Legislative solutions: A number of states have recently passed legislation or have legislation pending that is designed to provide clarity on PBMs' derivations of MAC pricing, and standardization for how products are selected for inclusion on MAC lists.
CURRENT STATE MAC LEGISLATION
Act 1194 - Regulates how drugs can be put on the MAC list as well as requires the MAC lists be made available to pharmacies. The act also requires that necessary updates be performed on the MAC list every 7 days. It also creates an appeals process for pharmacies to dispute MAC price billing with PBMs. (Act signed into Law April 12,2013)
HF 2297 - This law regulates PBM management of Maximum Allowable Costs. Among the various provisions is a requirement for the PBM to include in its contract information regarding which of the national compendia is used to obtain pricing data used in the calculation of the maximum reimbursement amount pricing and a process to allow a pharmacy to comment on, contest, or appeal the maximum reimbursement amount rates or maximum reimbursement amount list. (Signed into Law March 14, 2014)
S.B. 107 - Requires the PBMs to identify the sources used for their drug price data as well give the contracted pharmacies the actual cost MAC for each drug. Additionally it requires reviews and adjustments to the MAC for every drug every 14 days. (Signed into Law March 22, 2013)

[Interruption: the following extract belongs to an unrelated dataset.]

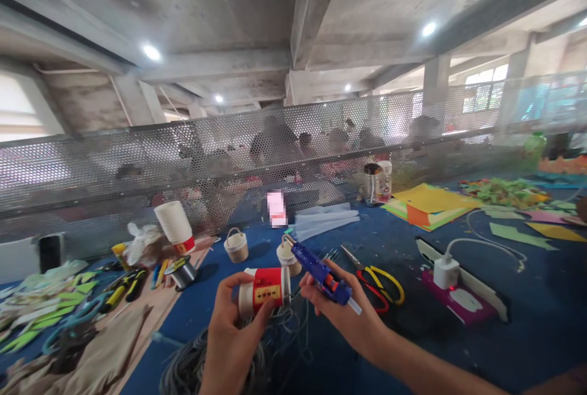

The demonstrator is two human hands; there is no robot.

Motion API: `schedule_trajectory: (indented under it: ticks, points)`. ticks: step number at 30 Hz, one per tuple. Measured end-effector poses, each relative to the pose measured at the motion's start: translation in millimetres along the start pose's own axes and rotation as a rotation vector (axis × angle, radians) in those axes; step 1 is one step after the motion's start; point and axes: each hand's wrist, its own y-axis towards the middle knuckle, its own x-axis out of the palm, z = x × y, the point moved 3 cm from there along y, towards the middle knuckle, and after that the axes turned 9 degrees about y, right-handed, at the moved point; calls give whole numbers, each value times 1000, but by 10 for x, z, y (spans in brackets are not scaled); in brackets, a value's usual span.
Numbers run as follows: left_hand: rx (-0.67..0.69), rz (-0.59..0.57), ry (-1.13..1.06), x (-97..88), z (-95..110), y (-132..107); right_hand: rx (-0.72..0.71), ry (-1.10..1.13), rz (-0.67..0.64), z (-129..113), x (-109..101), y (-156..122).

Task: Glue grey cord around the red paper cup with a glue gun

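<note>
My left hand [232, 334] is closed around a red and white paper cup [265, 290], held on its side with the open end turned left. My right hand [343, 315] grips a blue hot glue gun [318, 273], its nozzle pointing up and left, close to the cup's base. Under both hands lies a tangle of grey cord [192, 367] on the blue table cover [389, 346]. Two small cord-wrapped baskets [236, 246] stand just behind the cup.
Scissors [378, 279] with red and yellow handles lie right of the glue gun. A white plug sits in a power strip [458, 276]. An upturned cup stack [175, 225], pliers [123, 288], coloured paper [428, 205] and a jar [376, 184] stand before a perforated metal screen [137, 169]. People sit behind it.
</note>
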Motion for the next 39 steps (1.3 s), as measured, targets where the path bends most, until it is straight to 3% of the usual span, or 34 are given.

H.B. 126 - This legislation would provide a reasonable degree of transparency over how MAC pricing is determined and reported. The legislation also takes additional steps to reform PBM activities in New Mexico. This law will help preserve patient access to prescription drugs and better protect New Mexico’s small business community pharmacies from being reimbursed at a financial loss. It will establish guidelines and notice provisions for Maximum Allowable Cost for drugs and a system for challenging the MAC pricing. (Signed into law by the Governor March 5th.)
H.B. 1363 - Requires the PBMs to every year divulge the market-based source utilized to determine MAC and update the pricing information every seven calender days. Also ensures that the MAC prices are not set below market-based sources available for purchases without limitations by pharmacy providers. (Signed into Law April 12, 2013) - See our letter in support of H.B. 1363.

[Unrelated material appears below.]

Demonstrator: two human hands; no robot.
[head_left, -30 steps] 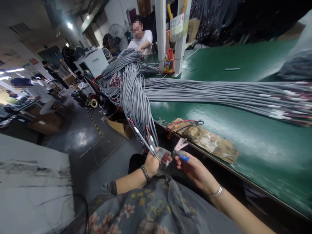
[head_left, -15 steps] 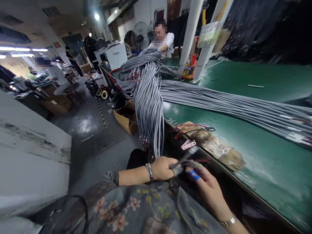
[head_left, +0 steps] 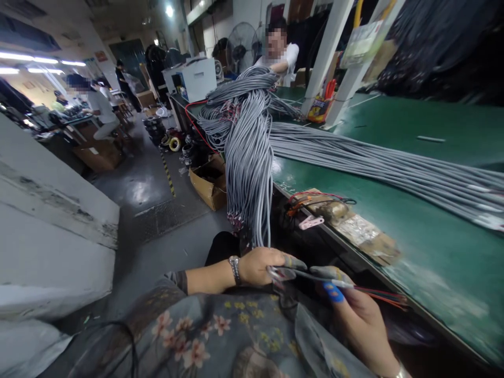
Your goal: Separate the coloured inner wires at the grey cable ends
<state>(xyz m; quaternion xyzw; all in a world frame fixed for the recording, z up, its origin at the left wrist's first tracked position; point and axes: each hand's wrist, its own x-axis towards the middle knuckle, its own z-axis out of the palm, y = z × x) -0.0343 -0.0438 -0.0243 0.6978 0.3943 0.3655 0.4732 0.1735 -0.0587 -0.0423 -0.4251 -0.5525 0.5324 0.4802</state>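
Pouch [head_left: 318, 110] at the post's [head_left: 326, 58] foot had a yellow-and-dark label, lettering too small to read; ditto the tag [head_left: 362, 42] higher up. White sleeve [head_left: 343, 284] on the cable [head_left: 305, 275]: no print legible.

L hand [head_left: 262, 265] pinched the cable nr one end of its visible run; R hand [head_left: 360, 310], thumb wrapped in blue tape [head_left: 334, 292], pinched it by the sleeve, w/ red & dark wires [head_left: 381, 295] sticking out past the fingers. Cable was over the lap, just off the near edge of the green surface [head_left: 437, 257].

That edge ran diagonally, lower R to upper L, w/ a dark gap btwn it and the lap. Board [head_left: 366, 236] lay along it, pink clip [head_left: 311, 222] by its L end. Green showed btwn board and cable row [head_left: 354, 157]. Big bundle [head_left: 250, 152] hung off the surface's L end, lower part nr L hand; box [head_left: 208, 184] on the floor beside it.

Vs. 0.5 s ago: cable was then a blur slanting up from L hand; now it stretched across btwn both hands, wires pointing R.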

H.B. 2123 - Requires PBMs to disclose to pharmacies the sources used to determine the MAC pricing at the start of each contract and upon each subsequent renewal of the contract. PBMs also can no longer include the dispensing fee in the calculation of the MAC. (Signed into Law July 1, 2013)

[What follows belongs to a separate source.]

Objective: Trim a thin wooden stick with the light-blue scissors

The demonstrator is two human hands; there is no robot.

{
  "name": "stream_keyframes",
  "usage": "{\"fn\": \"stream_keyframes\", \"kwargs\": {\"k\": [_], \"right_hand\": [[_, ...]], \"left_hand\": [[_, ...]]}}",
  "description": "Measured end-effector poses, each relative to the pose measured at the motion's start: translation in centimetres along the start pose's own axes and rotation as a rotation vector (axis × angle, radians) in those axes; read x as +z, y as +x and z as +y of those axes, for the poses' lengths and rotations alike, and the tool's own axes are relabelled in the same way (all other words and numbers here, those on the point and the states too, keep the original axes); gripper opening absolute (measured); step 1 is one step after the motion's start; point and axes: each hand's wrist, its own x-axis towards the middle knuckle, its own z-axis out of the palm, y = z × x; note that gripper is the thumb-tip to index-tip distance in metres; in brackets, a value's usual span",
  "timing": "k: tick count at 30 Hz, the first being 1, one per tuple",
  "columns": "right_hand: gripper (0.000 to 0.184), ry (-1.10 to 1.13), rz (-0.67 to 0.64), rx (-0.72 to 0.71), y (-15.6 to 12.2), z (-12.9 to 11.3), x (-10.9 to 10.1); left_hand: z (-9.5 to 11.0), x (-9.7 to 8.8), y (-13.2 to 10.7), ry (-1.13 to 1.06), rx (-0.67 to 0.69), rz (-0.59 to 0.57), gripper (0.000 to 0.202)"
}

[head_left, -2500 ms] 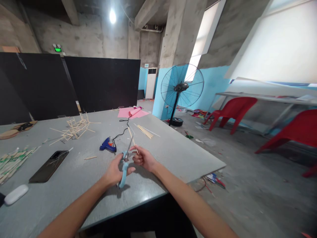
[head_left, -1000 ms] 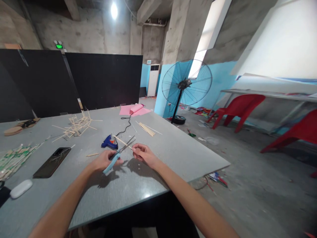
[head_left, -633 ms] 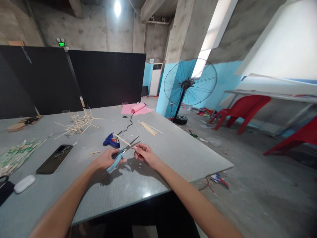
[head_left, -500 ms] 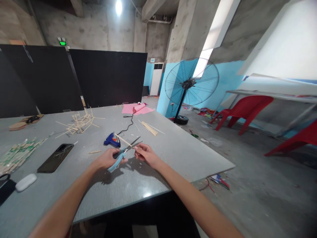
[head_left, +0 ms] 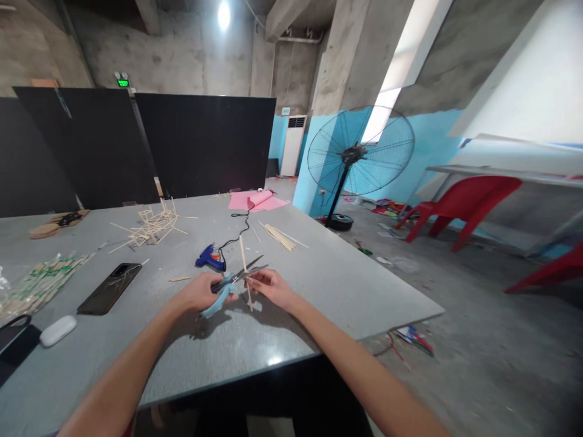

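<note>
My left hand (head_left: 203, 292) is closed on the light-blue handles of a pair of scissors (head_left: 223, 300), whose blades stand apart and point right. Between my right hand's (head_left: 271, 285) thumb and fingers is a thin wooden stick (head_left: 243, 252), now upright and crossing the blades. Its lower end shows below my fingers; whether the blades touch it I cannot tell. Just beyond the scissors lies a blue glue gun (head_left: 211, 258) with a black cord. A short stick piece (head_left: 179, 279) rests left of my left hand.
Further back are a stick framework (head_left: 157, 226), a bundle of loose sticks (head_left: 279, 237) and pink paper (head_left: 257, 200). On the left lie a phone (head_left: 110, 289), a white case (head_left: 58, 331) and wrapped sticks (head_left: 45, 282). A large fan (head_left: 354, 155) stands beyond the table's right edge (head_left: 401, 325).
The stick has turned from slanting up-left to nearly upright, with its lower end now showing below my right fingers. Both hands keep their holds. The view has shifted slightly left.
</note>
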Motion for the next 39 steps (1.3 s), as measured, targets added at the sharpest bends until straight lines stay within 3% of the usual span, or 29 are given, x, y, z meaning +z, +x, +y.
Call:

Texas:S.B. 1106 - his law regulates what drugs can be placed on the MAC cost list as well as spells out the frequency for how frequently the MAC information must be updated to reflect any modification in MAC pricing. Specifies information that must be given to pharmacies when entering or renewing contracts as well as creates an appeals process for pharmacies to contest MAC reimbursement rates. (Signed into Law June 14, 2013)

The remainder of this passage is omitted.